Abstract
Fabrication of microchannels and associated electrodes to generate electrokinetic phenomena often involves costly materials and considerable effort. In this study, we used graphite pencil-leads as low cost, disposable 3D electrodes to investigate various electrokinetic phenomena in straight cylindrical microchannels, which were themselves fabricated by using a graphite rod as the microchannel mold. Individual pencil-leads were employed as the micro-electrodes arranged along the side walls of the microchannel. Efficient electrokinetic phenomena provided by the 3D electrodes, including alternating current electroosmosis (ACEO), induced-charge electroosmosis (ICEO), and dielectrophoresis (DEP), were demonstrated by the introduced pencil-lead based microfluidic devices. The electrokinetic phenomena were characterized by micro-particle image velocimetry (micro-PIV) measurements and microscopy imaging. Highly efficient electrokinetic phenomena using 3D pencil-lead electrodes showed the affordability and ease of this technique to fabricate microfluidic devices embedded with electrodes for electrokinetic fluid and particle manipulations.
Highlights
Microfluidic technology has become an important multi-disciplinary field for controlling and sensing in areas as diverse as electronics and tissue engineering
Alternating current electroosmosis (ACEO) flow is generated at electrode surfaces subject to an applied alternating current (AC) electric field [6]

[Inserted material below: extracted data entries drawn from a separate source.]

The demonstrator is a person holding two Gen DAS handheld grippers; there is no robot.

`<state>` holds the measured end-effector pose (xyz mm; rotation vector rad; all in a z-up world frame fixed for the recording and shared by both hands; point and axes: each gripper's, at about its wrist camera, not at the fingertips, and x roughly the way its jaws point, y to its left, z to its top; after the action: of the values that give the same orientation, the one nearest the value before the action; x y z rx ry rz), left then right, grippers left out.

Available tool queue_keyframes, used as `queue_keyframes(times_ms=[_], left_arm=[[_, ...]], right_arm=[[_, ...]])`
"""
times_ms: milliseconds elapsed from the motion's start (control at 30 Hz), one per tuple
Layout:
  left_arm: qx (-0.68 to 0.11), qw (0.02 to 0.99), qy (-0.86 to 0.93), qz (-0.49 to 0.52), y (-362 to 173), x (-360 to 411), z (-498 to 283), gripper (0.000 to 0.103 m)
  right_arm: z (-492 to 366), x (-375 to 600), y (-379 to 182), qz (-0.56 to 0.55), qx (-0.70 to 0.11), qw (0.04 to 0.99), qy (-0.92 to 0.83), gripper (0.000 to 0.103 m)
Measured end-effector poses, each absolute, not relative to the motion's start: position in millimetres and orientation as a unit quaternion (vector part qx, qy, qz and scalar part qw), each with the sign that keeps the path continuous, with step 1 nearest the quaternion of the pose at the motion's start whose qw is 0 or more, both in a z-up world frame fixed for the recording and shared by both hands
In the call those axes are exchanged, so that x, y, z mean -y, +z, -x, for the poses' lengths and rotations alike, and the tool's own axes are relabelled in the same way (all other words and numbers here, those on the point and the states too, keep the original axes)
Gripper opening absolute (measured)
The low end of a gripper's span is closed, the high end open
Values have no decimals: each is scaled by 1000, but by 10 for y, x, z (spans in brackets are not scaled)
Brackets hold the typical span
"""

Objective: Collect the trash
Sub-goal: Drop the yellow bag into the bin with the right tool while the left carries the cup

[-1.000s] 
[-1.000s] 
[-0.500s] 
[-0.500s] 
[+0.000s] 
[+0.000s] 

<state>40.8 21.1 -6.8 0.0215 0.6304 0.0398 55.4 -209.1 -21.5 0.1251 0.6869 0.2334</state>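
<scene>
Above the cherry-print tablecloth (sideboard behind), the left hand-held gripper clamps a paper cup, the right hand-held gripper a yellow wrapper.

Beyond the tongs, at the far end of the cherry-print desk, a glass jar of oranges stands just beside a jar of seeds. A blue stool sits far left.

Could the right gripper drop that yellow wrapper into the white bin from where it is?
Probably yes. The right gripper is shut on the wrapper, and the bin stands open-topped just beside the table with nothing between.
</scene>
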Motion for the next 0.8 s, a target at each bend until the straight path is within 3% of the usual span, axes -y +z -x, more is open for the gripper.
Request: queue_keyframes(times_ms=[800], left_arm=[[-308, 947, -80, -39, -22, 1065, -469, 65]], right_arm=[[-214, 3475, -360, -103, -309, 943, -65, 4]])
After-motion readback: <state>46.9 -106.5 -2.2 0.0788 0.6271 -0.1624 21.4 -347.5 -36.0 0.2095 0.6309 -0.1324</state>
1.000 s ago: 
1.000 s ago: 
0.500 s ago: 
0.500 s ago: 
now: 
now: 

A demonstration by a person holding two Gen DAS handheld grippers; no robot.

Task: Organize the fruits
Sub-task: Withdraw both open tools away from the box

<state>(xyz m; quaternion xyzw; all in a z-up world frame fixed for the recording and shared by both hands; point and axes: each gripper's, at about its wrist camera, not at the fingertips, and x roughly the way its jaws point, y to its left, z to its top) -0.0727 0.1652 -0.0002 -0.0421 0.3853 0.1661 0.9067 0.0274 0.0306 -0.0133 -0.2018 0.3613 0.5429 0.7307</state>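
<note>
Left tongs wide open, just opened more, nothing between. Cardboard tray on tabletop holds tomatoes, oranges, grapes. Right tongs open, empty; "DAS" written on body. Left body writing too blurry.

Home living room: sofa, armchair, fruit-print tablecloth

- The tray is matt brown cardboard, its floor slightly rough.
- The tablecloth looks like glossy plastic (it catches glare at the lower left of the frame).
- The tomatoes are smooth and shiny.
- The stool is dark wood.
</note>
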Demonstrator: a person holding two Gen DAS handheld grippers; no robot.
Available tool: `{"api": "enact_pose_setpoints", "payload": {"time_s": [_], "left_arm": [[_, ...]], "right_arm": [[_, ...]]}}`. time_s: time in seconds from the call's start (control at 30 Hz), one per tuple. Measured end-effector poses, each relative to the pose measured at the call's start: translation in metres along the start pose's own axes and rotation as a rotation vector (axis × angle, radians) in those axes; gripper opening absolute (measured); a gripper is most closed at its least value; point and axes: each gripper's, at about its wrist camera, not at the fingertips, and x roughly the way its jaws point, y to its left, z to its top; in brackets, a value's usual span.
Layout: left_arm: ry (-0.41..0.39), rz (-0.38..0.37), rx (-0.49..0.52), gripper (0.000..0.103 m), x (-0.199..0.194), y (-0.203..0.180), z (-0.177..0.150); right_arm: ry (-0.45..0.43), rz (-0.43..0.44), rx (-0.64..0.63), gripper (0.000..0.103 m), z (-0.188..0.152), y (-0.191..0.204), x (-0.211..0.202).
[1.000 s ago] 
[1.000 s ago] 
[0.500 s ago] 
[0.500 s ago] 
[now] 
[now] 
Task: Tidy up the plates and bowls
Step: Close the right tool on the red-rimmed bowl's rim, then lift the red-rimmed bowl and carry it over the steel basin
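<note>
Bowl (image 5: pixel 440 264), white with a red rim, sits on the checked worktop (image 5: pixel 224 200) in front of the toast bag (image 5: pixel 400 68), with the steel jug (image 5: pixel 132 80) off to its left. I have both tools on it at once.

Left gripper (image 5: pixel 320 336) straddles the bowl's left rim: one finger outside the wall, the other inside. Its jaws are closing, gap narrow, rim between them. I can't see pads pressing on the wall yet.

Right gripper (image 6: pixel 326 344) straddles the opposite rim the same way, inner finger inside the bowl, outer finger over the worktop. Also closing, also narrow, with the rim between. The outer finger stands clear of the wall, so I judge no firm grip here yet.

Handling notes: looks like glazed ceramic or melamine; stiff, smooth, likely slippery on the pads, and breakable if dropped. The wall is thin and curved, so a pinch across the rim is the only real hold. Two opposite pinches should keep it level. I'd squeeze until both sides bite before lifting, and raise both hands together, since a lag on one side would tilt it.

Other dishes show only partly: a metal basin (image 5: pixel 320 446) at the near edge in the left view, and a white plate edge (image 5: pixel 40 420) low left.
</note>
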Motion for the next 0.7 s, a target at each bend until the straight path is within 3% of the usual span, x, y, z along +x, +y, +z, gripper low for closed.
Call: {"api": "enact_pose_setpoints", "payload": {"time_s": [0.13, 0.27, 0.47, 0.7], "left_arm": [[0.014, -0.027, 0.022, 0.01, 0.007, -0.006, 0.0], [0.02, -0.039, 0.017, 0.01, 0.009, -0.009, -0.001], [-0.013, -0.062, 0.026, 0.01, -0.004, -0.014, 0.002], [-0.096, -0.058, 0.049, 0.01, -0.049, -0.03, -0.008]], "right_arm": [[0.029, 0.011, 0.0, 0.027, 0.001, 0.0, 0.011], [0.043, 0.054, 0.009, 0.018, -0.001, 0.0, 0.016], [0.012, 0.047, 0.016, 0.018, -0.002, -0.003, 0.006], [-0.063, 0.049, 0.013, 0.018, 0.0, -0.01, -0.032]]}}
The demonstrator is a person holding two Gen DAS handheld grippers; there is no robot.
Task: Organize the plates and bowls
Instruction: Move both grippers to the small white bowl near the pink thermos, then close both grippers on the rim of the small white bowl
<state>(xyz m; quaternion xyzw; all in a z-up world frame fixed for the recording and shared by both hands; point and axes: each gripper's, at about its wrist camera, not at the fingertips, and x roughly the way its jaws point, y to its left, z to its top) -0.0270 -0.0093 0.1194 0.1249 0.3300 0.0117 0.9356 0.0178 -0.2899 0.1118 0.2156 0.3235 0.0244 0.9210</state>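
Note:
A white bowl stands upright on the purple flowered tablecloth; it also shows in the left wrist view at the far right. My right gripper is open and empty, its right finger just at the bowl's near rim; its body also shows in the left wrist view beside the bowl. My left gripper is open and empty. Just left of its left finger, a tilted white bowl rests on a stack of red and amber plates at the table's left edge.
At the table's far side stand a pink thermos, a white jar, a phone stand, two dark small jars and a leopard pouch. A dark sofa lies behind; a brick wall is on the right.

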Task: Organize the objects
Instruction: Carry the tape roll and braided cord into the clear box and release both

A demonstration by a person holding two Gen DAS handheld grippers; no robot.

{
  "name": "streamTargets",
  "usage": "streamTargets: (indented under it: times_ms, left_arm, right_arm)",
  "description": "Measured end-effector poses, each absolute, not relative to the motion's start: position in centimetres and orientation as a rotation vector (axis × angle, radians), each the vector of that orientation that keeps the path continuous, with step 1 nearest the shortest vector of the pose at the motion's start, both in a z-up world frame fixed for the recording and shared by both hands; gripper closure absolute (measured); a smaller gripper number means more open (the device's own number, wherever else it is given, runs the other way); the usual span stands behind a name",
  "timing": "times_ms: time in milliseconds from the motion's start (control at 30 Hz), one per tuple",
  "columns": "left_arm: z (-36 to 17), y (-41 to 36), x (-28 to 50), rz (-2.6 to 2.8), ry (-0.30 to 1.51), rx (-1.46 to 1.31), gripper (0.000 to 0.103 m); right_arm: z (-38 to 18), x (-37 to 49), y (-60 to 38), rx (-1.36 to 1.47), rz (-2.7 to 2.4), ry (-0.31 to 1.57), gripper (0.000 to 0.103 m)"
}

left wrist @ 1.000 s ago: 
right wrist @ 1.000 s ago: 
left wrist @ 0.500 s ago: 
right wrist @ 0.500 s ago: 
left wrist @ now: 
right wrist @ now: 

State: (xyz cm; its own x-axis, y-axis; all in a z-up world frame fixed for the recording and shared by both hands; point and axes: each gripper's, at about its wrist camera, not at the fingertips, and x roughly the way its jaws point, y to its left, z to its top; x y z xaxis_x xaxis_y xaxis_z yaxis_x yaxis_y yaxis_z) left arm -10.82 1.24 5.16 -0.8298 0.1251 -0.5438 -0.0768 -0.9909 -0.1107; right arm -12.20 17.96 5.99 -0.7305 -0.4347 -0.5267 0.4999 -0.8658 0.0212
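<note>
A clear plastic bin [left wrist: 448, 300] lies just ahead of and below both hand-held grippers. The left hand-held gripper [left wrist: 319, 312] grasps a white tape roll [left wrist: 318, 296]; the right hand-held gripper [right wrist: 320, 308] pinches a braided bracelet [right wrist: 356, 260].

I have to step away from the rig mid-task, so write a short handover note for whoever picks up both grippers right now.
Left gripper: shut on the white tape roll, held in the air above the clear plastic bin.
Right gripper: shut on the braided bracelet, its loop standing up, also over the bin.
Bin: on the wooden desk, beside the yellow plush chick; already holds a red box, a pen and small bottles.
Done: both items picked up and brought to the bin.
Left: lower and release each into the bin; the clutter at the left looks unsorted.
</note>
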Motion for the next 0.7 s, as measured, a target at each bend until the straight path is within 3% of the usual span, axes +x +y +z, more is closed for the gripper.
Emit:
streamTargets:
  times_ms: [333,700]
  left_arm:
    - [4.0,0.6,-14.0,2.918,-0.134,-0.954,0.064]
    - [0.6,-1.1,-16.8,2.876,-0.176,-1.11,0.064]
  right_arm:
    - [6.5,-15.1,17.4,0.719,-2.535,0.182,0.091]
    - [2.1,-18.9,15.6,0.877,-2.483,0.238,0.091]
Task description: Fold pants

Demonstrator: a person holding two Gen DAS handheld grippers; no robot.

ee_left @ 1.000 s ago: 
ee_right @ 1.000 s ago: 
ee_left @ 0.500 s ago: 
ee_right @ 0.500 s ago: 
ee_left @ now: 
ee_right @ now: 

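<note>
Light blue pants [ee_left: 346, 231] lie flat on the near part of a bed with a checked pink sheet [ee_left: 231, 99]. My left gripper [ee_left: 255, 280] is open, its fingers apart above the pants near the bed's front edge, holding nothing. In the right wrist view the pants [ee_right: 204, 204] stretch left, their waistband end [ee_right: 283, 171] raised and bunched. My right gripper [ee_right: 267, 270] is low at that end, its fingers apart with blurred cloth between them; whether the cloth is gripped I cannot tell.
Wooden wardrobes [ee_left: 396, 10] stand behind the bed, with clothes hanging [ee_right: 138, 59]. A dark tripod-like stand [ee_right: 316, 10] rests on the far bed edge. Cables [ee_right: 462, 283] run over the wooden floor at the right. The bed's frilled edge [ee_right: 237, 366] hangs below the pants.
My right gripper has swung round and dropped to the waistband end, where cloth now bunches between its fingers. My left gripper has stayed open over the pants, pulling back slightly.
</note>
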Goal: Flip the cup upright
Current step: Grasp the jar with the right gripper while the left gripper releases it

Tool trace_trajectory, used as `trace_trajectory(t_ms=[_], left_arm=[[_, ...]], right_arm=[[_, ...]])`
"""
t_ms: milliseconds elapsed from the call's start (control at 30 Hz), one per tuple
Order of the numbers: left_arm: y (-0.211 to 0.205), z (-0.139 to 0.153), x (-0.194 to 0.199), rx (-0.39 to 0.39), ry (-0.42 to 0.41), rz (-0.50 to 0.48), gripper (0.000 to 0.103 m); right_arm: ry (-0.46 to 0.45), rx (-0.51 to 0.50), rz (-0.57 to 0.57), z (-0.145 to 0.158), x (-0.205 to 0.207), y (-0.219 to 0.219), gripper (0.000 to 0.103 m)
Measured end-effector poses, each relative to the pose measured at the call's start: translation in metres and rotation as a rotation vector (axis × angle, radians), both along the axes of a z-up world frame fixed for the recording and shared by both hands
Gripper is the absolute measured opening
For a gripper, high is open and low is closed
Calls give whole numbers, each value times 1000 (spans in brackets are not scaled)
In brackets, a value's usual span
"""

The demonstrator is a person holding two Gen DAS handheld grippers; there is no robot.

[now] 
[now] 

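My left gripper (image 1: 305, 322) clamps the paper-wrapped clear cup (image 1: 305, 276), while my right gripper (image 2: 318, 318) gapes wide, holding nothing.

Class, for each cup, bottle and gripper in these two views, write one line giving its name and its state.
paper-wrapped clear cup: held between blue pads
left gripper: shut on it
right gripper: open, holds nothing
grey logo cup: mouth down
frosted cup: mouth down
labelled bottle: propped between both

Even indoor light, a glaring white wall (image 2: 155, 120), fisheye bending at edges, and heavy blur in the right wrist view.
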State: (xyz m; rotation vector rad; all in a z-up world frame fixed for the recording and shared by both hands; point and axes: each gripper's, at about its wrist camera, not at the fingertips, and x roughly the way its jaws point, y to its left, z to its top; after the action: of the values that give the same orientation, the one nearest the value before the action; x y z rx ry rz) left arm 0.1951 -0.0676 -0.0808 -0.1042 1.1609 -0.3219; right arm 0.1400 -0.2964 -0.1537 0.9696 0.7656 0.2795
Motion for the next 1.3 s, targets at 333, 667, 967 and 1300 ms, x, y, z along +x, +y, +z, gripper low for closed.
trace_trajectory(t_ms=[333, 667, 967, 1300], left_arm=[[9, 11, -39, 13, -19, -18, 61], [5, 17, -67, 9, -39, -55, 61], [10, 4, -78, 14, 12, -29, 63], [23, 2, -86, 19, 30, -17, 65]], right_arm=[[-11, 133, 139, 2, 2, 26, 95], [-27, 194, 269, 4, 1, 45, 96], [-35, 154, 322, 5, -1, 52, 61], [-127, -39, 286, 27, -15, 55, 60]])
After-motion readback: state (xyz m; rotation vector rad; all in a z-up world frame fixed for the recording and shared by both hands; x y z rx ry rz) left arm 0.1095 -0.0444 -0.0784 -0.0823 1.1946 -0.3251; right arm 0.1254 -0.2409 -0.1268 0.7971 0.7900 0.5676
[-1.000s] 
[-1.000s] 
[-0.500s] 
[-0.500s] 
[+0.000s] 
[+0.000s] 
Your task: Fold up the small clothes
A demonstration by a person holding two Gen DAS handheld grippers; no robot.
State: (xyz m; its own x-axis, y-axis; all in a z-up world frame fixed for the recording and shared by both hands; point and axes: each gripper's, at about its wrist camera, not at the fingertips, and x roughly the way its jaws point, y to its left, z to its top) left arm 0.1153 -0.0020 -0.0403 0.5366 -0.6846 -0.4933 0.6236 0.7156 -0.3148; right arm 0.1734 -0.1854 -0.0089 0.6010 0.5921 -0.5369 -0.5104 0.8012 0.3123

To achieve the aforementioned electrokinetic phenomena, micro-electrodes must be fabricated within the microfluidic device for either applying the electric field or inducing charges at the surface of the floating electrode
Summary
Microfluidic technology has become an important multi-disciplinary field for controlling and sensing in areas as diverse as electronics and tissue engineering. Samples and reagents have been transported through microchannels embedded in a chip, and, micro-electrodes of different materials have been used for manipulation, control and/or detection of fluids and samples [1,2] Electrokinetic transport processes such as electroosmosis, induced charge electroosmosis (ICEO) and dielectrophoresis (DEP) using electric fields have become important techniques to manipulate fluids and particles in various microfluidic applications [3,4]. To achieve the aforementioned electrokinetic phenomena, micro-electrodes must be fabricated within the microfluidic device for either applying the electric field (in ACEO and DEP applications) or inducing charges at the surface of the floating electrode (in ICEO applications)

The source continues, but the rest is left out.